Republicans favor the GREEDY-GUTS and, in many cases, ARE those greedy-guts! There was PROSPERITY during the Clinton years when the minimum wage was RAISED, enabling workers at that level to BUY MORE. We really really need to keep DEMOCRATS in the majority to prevent the WAR that is being waged upon American workers by the greed-driven corporate-colluding Republicans!

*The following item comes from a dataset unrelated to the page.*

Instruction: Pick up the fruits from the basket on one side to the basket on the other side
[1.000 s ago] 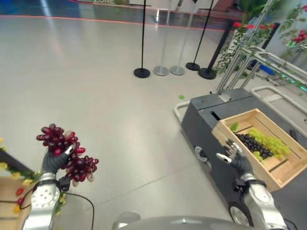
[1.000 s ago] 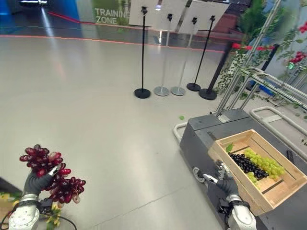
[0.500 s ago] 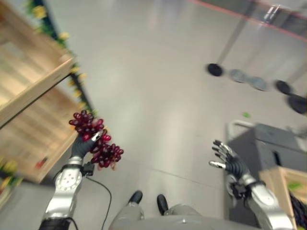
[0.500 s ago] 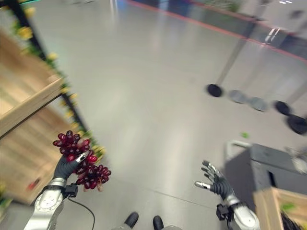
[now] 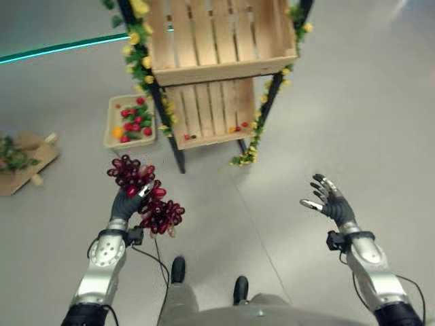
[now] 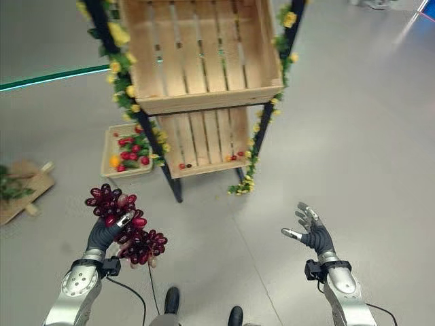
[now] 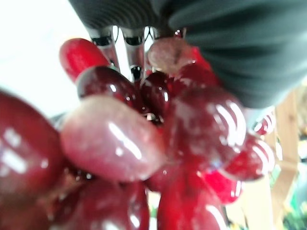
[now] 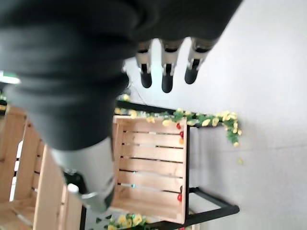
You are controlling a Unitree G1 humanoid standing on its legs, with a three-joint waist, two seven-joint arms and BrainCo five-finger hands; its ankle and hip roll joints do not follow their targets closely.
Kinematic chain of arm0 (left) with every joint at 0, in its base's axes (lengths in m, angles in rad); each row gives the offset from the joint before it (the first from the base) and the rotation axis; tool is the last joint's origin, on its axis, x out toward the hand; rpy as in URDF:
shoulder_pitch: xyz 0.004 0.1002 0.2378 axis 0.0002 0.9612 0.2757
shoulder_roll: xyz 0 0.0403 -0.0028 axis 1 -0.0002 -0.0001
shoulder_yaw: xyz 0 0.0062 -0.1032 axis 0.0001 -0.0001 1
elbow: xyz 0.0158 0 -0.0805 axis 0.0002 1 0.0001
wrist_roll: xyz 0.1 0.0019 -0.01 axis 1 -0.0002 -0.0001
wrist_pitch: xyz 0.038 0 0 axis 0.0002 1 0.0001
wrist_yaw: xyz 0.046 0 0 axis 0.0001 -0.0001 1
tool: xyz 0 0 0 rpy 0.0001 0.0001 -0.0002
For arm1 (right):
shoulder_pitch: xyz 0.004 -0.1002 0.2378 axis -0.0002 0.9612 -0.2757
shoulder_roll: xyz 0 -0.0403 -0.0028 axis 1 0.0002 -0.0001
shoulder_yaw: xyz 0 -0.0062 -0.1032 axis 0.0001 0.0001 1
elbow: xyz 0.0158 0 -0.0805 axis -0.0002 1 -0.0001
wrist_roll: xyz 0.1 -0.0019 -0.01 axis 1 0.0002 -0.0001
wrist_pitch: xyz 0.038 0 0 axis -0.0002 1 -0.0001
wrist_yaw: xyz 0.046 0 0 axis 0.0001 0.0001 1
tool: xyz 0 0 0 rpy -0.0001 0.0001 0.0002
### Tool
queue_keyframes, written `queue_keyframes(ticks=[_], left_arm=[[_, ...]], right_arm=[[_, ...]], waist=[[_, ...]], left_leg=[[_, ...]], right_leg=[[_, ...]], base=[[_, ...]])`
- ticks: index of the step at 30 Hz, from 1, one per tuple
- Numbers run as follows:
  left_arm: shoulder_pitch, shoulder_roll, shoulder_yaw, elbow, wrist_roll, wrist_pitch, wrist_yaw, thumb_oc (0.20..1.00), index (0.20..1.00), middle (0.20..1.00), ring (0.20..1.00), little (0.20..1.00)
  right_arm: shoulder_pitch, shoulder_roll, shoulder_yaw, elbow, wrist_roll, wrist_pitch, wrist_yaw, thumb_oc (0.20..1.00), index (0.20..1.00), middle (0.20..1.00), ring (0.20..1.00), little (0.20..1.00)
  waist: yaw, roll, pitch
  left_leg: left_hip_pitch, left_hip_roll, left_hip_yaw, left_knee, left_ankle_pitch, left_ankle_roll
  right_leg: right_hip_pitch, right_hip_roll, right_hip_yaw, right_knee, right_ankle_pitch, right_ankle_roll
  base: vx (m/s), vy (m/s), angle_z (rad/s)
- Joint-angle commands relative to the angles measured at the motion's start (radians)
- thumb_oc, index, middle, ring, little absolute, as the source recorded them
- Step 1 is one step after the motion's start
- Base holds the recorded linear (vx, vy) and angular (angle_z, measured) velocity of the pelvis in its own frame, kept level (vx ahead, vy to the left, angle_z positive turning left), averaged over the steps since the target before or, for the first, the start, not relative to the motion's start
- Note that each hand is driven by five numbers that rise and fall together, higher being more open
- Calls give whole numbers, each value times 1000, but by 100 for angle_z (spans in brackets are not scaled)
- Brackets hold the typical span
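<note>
Both forearms are clad in smooth silver-grey shells, and a round patch of small holes is seen on the left arm. The left hand and right hand are covered in dark ribbed material, and silver fingers are finished with dark tips.

No readable text, label, number or sign is showing anywhere in these views: nothing legible is appearing on the wooden crates, the rack or the floor ahead of the hands.
</note>
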State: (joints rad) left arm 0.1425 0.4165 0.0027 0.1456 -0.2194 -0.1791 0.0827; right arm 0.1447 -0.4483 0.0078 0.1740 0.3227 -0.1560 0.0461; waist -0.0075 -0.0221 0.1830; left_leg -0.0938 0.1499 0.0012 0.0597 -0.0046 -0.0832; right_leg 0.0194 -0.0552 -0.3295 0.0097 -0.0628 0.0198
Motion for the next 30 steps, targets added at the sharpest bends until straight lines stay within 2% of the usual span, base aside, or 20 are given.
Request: queue_keyframes(ticks=[1,3,7,9,10,12,13,16,18,19,20,21,22,23,24,25,26,28,29,30], left_arm=[[-61,20,45,-55,-25,-61,4,200,200,200,200,200],[-56,21,50,-54,-22,-55,5,200,200,200,200,200],[-56,29,51,-55,-18,-56,8,200,200,200,200,200],[-46,40,67,-62,-9,-55,14,200,200,200,200,200],[-46,40,67,-63,-9,-55,14,200,200,200,200,200],[-38,54,76,-60,2,-57,19,200,200,200,200,200],[-37,55,76,-60,2,-57,19,200,200,200,200,200],[-33,68,85,-62,20,-59,30,200,200,200,200,200],[-42,81,83,-49,45,-60,40,200,200,200,200,200],[-42,81,83,-48,45,-60,41,200,200,200,200,200],[-43,92,84,-39,59,-62,49,200,200,200,200,200],[-51,96,77,-30,56,-60,46,200,200,200,200,200],[-51,95,77,-30,56,-60,46,200,200,200,200,200],[-53,91,65,-15,57,-56,45,200,200,200,200,200],[-54,90,65,-15,57,-56,45,200,200,200,200,200],[-39,90,76,-18,66,-52,46,200,200,200,200,200],[-25,86,88,-14,65,-43,45,200,200,200,200,200],[-21,84,89,-13,66,-41,45,200,200,200,200,200],[-27,82,87,-4,61,-40,46,200,200,200,200,200],[-34,81,82,-1,61,-40,44,200,200,200,200,200]], right_arm=[[15,-9,-46,-31,-35,-66,-16,1000,1000,1000,1000,1000],[23,12,-67,-31,-28,-72,-39,1000,1000,1000,1000,1000],[16,24,-59,-28,-33,-71,-52,1000,1000,1000,1000,1000],[-1,26,-46,-17,-51,-56,-52,1000,1000,1000,1000,1000],[-2,27,-46,-16,-51,-56,-52,1000,1000,1000,1000,1000],[-39,38,-27,11,-62,-47,-63,1000,1000,1000,1000,1000],[-39,39,-26,11,-62,-47,-63,1000,1000,1000,1000,1000],[-70,66,-14,48,-49,-48,-76,1000,1000,1000,1000,1000],[-88,72,10,60,-66,-41,-79,1000,1000,1000,1000,1000],[-89,72,10,61,-66,-42,-79,1000,1000,1000,1000,1000],[-92,70,13,66,-70,-40,-80,1000,1000,1000,1000,1000],[-86,64,8,59,-73,-40,-73,1000,1000,1000,1000,1000],[-87,63,7,59,-73,-40,-73,1000,1000,1000,1000,1000],[-76,57,9,54,-62,-40,-61,1000,1000,1000,1000,1000],[-77,57,8,54,-61,-40,-60,1000,1000,1000,1000,1000],[-73,59,5,50,-49,-40,-53,1000,1000,1000,1000,1000],[-75,61,1,66,-41,-39,-53,1000,1000,1000,1000,1000],[-75,59,1,69,-41,-39,-55,1000,1000,1000,1000,1000],[-62,54,-11,69,-32,-41,-56,1000,1000,1000,1000,1000],[-54,51,-18,66,-35,-39,-58,1000,1000,1000,1000,1000]], waist=[[-4,-30,-63],[-5,-18,-75],[4,-11,-74],[24,-26,-66],[24,-26,-66],[49,-37,-58],[48,-38,-58],[73,-47,-67],[82,-34,-80],[82,-35,-80],[70,-16,-76],[44,-4,-77],[46,-3,-79],[16,17,-76],[17,18,-79],[15,25,-75],[10,19,-65],[-2,23,-61],[-42,17,-49],[-55,22,-44]], left_leg=[[-10,-2,22,-16,47,-24],[11,49,128,-91,96,-46],[17,56,158,-127,109,-53],[-2,23,143,-91,79,-37],[-4,22,143,-88,77,-36],[-45,-35,119,-17,26,-3],[-46,-36,119,-15,25,-2],[-56,-103,105,-5,-6,35],[-39,-165,79,-19,-23,70],[-38,-167,79,-19,-23,71],[-19,-193,47,-23,-31,94],[-7,-207,19,-26,-34,104],[-10,-206,21,-27,-31,104],[41,-206,-5,-49,-42,112],[38,-205,-5,-51,-39,111],[66,-205,-5,-67,-45,111],[105,-208,-10,-80,-64,104],[126,-203,-22,-89,-71,101],[172,-215,-56,-92,-93,99],[198,-209,-67,-96,-108,95]], right_leg=[[-25,-64,-29,-24,52,83],[3,-79,-84,-39,55,98],[11,-107,-126,-50,72,112],[18,-154,-136,-44,95,134],[18,-156,-136,-44,95,135],[28,-215,-124,-37,126,159],[27,-217,-123,-37,127,160],[28,-284,-118,-7,175,186],[20,-340,-78,74,229,184],[19,-342,-77,76,228,185],[-12,-330,17,162,227,165],[-45,-265,124,205,183,147],[-51,-264,127,208,183,146],[-115,-139,199,222,63,107],[-120,-138,200,222,65,106],[-154,-125,157,197,55,102],[-191,-137,87,121,83,112],[-205,-117,95,85,97,118],[-273,-71,194,21,146,138],[-286,-61,215,-15,169,148]], base=[[69,143,92],[76,180,76],[47,173,78],[97,307,40],[84,271,34],[106,301,32],[117,348,28],[124,328,13],[200,440,19],[269,499,34],[244,357,38],[237,353,42],[335,292,33],[222,179,69],[341,237,61],[304,56,68],[428,62,2],[367,2,-4],[439,-21,31],[432,-19,41]])
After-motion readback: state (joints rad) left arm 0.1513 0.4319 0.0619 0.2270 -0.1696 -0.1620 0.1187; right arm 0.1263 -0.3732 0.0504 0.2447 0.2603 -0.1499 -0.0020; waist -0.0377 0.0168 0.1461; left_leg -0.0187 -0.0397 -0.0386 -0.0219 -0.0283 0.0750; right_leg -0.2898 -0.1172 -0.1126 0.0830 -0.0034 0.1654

Because raising minimum wage has an adverse affect on the economy.Let's say we raise minimum wage to $25/hr. Since we were previously paying 10 employees $10/hr, we were spending $100/hr for every employee. Even though min. wage has been increased, we are still making the same amount of money as income, so we don't have extra money to give our employees. To compensate, we can do one of the following Raise our pricesfire 6 of the 10 employees, leaving us with 4, which still makes $100/hr for all the employees.We are definitely not raising prices, because this would result in less people buying our product, killing our sales, and sending the company into bankruptcy. So we fire 6 guys.Since 6/10 employees are now unemployed, we have created a bigger problem than we solved. Now pretend we LOWER the minimum wage. We can do one of the following with our extra cash:Put that money back into the company, using it for equipment upgrades, newer technology, research, etc...Give raises to the employees that actually deserve them. Instead of being forced to give it to employees who just started working and will probably quit after a few months anywaysYou see, when you raise minimum wage, you cause less people to have money, which stops the circulation of that money, which lowers GDP a LOT, and eventually leads to everything being more expensive.This is why we need to get rid of the minimum wage policy, or at least lower it, and adjust it based on certain career fields

Why not make the Minimum Wage $50 an hour?

Then everyone would have a "living wage" and be happy!

Haha, yea...right!

Minimum wage laws hurt the low-skilled workers they are intended to help. Raising the minimum wage hurts these workers even more.

Deep down everybody knows it. We all know that if the government raised the minimum wage to $50 an hour, many employees would be laid off. Businesses are not charities; they hire workers only when the workers create more revenue for the business than they cost in wages and compensation.

Some workers, particularly teenagers in part-time jobs, have very low productivity that makes it unprofitable to pay them more than $6.75 an hour. For these workers the politicians’ proposed 15 percent increase in the minimum wage will mean unemployment. In 2004 the Employment Policy Institute studied the impact of raising California’s minimum wage by $1. They found that approximately 18,600 Californians would lose their jobs and in the process would miss out on $220 million in total income.